Scroll down a few posts on the link.
Military .30-'06 ammunition and SAAMI-standard civilian loadings will almost certainly produce similar chamber pressures which are at or below the safe "proof" pressure for any given rifle in good condition. Fine so far, but in the M1 "Garand," chamber pressure is not the problem; it's pressure at the gas port -- a couple of inches back from the muzzle -- that governs.

Let's assume two loadings, one of "slow" powder, and one of "fast" powder, neither of which exceeds the SAAMI chamber pressure standard when fired in our rifle. ("Slow" and "fast" in this context refer to the burning rates of the respective propellants.)

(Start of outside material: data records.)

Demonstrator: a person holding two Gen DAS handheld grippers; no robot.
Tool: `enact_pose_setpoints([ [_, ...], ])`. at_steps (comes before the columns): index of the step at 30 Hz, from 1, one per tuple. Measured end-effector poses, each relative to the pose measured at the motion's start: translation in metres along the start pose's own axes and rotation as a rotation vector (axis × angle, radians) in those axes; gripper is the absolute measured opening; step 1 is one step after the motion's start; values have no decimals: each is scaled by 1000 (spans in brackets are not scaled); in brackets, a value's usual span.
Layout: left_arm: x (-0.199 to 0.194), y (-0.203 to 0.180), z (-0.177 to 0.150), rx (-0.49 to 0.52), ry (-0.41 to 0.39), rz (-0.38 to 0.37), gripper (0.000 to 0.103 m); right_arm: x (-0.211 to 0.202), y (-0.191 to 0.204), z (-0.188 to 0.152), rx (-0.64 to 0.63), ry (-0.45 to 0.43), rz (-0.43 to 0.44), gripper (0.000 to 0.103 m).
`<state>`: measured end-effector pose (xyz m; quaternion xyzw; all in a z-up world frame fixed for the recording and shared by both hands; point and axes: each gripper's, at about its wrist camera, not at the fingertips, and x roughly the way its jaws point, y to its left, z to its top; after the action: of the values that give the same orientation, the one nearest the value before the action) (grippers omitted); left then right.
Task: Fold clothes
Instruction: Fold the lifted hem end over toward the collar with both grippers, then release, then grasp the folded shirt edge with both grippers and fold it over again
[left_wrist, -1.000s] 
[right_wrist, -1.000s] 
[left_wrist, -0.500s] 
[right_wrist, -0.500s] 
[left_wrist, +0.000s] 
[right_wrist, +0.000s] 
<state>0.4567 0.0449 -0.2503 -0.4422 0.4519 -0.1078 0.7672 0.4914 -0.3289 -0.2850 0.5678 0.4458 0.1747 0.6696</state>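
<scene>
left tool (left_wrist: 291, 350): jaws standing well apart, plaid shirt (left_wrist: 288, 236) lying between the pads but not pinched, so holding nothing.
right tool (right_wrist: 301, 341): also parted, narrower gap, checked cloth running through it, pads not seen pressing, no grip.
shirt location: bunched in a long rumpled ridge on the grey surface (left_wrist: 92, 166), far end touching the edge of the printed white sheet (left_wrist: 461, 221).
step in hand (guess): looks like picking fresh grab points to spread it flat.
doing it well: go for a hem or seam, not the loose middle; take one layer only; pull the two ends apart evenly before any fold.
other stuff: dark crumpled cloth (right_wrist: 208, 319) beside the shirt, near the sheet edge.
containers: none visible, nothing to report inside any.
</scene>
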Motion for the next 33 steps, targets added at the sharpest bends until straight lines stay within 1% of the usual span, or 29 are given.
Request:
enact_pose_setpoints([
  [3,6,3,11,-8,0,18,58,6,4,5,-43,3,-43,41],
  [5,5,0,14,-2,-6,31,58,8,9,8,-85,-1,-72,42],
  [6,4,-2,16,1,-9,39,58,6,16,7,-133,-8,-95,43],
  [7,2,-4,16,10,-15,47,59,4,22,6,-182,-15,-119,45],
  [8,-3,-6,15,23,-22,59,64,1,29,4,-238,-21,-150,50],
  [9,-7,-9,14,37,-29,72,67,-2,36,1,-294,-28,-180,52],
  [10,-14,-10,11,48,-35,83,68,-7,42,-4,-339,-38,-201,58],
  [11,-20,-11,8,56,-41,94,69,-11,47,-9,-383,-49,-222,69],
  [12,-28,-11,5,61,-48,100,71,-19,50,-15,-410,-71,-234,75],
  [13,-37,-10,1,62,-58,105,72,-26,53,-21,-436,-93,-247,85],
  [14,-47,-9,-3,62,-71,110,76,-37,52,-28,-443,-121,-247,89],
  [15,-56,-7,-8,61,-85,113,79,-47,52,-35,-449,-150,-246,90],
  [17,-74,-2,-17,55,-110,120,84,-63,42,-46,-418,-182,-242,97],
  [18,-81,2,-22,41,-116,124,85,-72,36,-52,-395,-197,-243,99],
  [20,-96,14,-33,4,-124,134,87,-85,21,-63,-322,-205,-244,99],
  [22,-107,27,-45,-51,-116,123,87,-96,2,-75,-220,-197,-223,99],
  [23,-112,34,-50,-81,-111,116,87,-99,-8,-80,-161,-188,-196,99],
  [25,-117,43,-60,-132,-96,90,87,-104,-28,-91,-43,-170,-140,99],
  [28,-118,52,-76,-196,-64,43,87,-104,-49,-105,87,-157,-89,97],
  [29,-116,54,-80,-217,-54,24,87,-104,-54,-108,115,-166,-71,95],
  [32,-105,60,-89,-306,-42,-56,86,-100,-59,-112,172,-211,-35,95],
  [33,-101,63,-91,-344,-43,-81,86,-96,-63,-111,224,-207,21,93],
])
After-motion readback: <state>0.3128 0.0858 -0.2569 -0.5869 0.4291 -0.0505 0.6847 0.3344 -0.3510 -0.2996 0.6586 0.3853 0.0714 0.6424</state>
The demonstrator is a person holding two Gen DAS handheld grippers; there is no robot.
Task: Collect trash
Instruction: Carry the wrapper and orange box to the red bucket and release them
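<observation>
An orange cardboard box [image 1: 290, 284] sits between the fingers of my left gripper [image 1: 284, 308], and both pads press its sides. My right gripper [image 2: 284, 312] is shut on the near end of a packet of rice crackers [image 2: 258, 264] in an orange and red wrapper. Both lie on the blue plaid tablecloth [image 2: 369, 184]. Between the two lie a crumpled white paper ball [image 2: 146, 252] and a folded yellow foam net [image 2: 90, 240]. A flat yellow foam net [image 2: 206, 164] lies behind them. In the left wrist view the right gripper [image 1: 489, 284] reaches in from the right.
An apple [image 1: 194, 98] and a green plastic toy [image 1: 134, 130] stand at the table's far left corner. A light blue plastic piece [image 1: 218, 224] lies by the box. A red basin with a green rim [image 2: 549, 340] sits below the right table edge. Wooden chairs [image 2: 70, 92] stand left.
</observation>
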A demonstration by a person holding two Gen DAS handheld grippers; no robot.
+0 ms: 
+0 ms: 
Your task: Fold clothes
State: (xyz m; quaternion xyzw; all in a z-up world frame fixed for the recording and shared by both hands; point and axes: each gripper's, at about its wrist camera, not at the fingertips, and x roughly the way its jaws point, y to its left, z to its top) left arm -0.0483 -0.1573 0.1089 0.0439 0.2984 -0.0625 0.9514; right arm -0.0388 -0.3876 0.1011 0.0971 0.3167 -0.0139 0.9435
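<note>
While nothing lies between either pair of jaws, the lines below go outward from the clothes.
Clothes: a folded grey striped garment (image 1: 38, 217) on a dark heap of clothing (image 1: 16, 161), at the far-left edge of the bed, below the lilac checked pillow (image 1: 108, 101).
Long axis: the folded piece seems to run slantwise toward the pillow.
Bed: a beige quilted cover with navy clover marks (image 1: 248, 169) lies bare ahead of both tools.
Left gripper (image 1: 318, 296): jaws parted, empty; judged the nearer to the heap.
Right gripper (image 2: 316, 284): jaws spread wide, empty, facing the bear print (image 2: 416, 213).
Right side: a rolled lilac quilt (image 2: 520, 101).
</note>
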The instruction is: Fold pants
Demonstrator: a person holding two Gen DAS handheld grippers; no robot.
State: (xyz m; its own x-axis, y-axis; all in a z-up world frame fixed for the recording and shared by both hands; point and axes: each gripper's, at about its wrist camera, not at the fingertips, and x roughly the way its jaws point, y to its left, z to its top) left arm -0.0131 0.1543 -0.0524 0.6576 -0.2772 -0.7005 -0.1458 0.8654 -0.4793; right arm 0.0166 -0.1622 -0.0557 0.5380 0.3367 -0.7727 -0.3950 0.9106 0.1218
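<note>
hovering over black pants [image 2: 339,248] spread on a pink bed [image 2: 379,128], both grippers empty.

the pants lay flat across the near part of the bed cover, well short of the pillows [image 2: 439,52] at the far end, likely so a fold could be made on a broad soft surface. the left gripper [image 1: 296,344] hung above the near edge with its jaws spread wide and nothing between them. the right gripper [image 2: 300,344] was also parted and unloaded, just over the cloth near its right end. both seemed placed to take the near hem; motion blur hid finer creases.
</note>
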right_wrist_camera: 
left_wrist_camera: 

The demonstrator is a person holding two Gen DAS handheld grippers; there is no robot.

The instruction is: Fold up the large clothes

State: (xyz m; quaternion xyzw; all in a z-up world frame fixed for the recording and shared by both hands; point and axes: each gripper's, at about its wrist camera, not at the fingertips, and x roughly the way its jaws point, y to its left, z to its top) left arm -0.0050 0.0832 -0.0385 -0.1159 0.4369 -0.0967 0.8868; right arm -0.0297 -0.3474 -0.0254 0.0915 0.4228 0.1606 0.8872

If the propellant (powder) has a too-slow burn rate, even if the chamber pressure is below SAAMI maximum, the pressure at the gas port will likely be too high, and may very well slam the operating rod to the rear hard enough to damage it: bend the rod or crack the piston, perhaps. It is also likely that the bolt will strike the inside of the receiver heel, which it is not supposed to do. Given enough time with what might be termed "overenthusiastic" ammunition, especially if combined with a weak operating rod spring, and the bolt can end up cracking the heel of the receiver. Yes, M1 receivers have been cracked -- a piece actually pounded loose -- under these conditions; the rifle doesn't "blow up" as that term is generally understood. (A damaged operating rod can be repaired or replaced, but a cracked receiver means that one has now become the proud owner of an unwieldy .30-caliber paperweight or a real nifty wall hanger. And no, a receiver so cracked cannot be safely welded back together; don't even think about it.)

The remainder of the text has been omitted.